# REQUIRED WORK
Below are some entries. Repeat exactly the lines from the one with "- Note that" through the one with "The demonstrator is", and only those.

# THE DATA
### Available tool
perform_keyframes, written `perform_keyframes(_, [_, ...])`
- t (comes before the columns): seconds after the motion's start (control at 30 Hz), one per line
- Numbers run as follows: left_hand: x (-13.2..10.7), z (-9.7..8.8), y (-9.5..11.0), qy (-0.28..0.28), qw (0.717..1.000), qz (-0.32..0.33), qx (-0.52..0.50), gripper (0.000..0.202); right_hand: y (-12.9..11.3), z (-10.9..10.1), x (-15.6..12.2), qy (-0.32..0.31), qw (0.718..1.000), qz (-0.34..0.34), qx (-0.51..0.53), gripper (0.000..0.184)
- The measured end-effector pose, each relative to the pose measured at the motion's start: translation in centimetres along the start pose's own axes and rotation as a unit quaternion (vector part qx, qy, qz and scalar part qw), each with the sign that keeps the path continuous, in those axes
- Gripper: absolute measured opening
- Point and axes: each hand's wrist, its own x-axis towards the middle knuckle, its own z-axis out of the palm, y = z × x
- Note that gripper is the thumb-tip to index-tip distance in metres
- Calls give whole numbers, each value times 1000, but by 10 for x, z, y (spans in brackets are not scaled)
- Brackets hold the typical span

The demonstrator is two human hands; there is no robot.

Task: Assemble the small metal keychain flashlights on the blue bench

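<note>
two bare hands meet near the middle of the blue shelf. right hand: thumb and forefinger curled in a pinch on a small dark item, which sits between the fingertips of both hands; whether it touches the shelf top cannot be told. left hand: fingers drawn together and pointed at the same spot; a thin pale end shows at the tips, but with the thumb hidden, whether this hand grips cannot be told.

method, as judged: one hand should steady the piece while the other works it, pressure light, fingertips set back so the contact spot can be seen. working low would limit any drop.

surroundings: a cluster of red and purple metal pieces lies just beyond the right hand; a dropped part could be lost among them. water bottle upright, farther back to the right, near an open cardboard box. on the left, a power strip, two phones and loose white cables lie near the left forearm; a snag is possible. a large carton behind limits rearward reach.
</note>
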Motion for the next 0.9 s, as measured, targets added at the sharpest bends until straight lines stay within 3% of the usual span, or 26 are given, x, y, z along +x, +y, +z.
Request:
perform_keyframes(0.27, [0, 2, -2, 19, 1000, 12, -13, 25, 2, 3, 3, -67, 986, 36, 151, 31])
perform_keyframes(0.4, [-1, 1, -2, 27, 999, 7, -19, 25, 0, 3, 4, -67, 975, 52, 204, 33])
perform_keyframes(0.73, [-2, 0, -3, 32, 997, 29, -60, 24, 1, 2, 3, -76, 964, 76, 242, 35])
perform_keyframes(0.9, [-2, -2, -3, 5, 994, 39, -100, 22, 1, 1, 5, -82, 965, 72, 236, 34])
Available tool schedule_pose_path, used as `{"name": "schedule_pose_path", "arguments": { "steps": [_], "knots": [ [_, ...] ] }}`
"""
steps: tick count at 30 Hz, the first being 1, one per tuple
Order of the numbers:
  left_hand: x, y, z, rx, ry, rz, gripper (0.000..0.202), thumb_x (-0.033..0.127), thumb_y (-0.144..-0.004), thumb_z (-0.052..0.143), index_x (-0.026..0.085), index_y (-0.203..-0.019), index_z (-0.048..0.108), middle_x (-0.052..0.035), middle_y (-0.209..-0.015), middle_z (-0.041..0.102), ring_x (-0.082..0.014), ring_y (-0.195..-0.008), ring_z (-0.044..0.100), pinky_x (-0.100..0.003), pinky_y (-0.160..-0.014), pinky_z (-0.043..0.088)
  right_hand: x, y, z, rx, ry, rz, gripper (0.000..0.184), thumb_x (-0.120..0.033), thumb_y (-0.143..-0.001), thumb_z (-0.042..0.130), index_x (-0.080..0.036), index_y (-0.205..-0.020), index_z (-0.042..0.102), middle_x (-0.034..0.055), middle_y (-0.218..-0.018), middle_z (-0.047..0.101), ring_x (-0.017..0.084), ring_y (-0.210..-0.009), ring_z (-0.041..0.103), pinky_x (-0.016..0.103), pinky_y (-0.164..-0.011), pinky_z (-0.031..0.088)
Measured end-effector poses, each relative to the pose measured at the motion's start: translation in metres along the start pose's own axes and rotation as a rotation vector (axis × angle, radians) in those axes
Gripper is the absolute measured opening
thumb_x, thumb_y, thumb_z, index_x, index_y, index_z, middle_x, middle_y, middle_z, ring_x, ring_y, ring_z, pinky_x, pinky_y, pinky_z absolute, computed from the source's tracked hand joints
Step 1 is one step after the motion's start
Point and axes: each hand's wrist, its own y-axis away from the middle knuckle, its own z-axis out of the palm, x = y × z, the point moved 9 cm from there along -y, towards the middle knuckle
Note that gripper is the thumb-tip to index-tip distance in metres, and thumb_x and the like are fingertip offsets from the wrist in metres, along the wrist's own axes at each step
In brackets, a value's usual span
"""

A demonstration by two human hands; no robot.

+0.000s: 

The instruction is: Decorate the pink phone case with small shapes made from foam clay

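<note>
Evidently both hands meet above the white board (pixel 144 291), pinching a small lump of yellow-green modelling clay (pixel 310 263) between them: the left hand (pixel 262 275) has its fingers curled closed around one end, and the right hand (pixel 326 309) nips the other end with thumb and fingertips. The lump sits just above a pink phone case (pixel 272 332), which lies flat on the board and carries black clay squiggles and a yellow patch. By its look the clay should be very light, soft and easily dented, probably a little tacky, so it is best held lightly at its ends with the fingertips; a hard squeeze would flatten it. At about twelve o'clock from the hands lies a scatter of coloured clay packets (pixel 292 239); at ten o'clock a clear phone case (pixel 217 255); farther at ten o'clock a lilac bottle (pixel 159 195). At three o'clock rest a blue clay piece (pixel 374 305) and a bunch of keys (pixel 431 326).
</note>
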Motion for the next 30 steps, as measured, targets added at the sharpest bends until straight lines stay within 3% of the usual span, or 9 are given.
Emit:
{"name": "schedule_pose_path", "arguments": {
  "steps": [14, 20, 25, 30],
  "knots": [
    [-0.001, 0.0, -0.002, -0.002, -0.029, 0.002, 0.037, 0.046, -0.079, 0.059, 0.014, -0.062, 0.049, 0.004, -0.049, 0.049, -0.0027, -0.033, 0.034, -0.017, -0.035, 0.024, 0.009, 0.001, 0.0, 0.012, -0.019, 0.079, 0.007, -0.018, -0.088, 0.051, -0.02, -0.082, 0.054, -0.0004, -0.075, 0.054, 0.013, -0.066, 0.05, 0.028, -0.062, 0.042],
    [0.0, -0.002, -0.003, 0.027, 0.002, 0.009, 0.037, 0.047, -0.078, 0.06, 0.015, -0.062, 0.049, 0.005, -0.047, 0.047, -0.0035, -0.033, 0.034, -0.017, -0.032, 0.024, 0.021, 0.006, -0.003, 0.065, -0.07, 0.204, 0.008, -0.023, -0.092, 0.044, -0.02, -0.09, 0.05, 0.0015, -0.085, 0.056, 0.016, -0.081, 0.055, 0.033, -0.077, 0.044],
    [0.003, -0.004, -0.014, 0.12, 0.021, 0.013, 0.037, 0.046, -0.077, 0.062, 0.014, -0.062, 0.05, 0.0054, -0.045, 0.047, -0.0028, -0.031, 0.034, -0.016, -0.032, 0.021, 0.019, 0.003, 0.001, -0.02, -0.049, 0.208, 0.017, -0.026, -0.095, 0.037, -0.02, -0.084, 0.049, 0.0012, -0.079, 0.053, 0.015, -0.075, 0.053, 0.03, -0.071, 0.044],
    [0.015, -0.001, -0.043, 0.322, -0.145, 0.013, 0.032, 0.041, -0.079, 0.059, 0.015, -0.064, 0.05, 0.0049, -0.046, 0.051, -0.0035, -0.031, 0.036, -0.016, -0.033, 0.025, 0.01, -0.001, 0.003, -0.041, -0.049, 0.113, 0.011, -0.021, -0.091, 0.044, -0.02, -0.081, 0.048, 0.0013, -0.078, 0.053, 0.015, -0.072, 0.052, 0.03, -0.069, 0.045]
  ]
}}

# TASK ANSWER
- Note that gripper is the thumb-tip to index-tip distance in metres
- Calls give whole numbers, each value times 1000, but by 10 for x, z, y (spans in brackets are not scaled)
- Brackets hold the typical span

The demonstrator is two human hands; there is no robot.

No part of the exercise remains open.